Without waiting for an answer, he positioned himself at her entrance, the heat of her slick and ready for him. He pushed in slowly, a torturous, deliberate glide that made her gasp his name, her nails digging into his shoulders. He watched her face, watched her eyes flutter closed as he filled her completely, stretching her, claiming the very heart of her. He stayed there for a beat, buried deep inside, letting them both feel the rightness of it—the perfect, consuming fit.

Then, with a low growl, he began to move. It wasn't gentle. It was the frantic, desperate rhythm of two people who had waited too long, who needed this collision of skin and soul more than their next breath. The workbench shuddered with each powerful thrust, the sound echoing in the sudden, sacred silence of the locked-up shop. He was hers, completely and utterly, and he was taking her like she was his last thought on earth.

Lena Hartley 10-07-2025 04:25 PM

She swore she stopped breathing the second his knees hit the floor.

That reverent, wrecked look in his eyes — like she was something holy, like he was already half-praying and half-starving — it hit her harder than his hands ever could. And those hands. God. Rough and steady, mapping her like he’d built her. Like he remembered every curve, every freckle, every place that made her gasp.

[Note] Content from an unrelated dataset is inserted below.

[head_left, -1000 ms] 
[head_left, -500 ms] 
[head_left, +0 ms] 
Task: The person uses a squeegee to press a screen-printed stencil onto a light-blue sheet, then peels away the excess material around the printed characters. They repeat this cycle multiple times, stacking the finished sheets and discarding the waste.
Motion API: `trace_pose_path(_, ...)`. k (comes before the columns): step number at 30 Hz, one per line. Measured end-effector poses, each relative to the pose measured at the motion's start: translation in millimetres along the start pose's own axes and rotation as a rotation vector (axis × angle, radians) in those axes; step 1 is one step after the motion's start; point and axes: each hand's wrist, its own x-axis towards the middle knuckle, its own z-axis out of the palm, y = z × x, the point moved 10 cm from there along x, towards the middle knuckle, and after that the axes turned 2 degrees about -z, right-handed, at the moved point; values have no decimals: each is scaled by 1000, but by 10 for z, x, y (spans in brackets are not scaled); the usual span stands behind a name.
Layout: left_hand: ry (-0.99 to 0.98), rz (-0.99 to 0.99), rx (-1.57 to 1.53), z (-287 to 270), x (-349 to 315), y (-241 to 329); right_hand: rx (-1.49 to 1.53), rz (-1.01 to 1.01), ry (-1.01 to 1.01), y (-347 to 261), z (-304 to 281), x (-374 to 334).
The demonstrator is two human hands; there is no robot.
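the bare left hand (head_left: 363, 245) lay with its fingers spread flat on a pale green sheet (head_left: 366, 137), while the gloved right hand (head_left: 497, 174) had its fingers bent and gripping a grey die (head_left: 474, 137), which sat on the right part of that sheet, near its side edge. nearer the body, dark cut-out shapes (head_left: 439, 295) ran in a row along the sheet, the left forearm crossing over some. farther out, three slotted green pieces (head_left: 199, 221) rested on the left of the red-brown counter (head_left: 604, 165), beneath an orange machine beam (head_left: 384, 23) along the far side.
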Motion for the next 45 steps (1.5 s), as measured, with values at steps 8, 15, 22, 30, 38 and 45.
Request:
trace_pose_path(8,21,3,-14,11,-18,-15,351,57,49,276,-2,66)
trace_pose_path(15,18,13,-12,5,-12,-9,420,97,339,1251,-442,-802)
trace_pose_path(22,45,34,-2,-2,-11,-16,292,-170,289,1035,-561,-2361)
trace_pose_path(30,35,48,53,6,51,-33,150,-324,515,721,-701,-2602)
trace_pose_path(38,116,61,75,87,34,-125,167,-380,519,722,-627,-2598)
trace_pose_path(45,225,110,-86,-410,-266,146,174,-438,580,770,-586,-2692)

Her legs trembled when his mouth found her inner thigh. The kiss was soft, but the promise behind it was anything but. A whimper slipped out, unbidden, and she hated how much he heard it — how he paused, smirked, and then kissed higher.

“You have me right where I’m wrecked,” he’d said.

And fuck, if that didn’t ruin her a little.

By the time he rose, bracing his body over hers, Lena was already lost — flushed, breathless, nails curling into the edge of the bench like it might keep her grounded. She tilted her face up to meet him, their foreheads brushing, his breath hot and ragged across her cheek.

“You think this is a game?”

She wanted to snap something smart back — something about how he’d been grinning like it was a game just minutes ago — but the second he started to push inside, the thought shattered. Her lips parted on a gasp instead, her head falling back as her back arched into him.

“Caleb—” The name cracked out of her throat, half-sob, half-moan. Her hands flew to his shoulders, anchoring herself with shaking fingers that didn’t know whether to pull him closer or hold on for dear life.

He filled her completely, the stretch devastating and so fucking good she nearly came undone from the first thrust alone. She met his gaze then — glassy and dark and undone — and something hot and furious bloomed in her chest. Want. Need. Him.

When he started to move, she matched him — hips lifting to meet every desperate thrust, fingers clawing at his back, teeth scraping his shoulder as she choked out a curse. It wasn’t slow. It wasn’t soft.

It was theirs.

“Harder,” she growled, her voice wrecked and ragged, her nails dragging down his spine. “Come on, baby. Show me how wrecked I make you.”

And oh, he did.

The workbench banged rhythmically against the wall, tools clattering to the floor and neither of them caring. Her name left his mouth like a prayer, over and over, low and wrecked and raw. She locked her legs tighter around him, pulling him deeper, chasing every crash and wave like it was going to save her.

It was saving her.

She kissed him hard — teeth and tongue and heat — and then broke the kiss just long enough to whisper against his lips:

“You’re mine, Caleb Maren.”

A beat. Her smirk returned, glazed and ruined and glowing.

“And I’m gonna make sure you remember it.”

Caleb Maren 10-07-2025 07:57 PM

Her words, that smirk—it was like throwing gasoline on a fire. A harsh, ragged laugh ripped from Caleb’s chest, a sound that was more growl than anything human. Her claiming him, owning him, promising to brand herself onto his memory when she was already the only damn thing he could ever think about… it shattered the last piece of his restraint.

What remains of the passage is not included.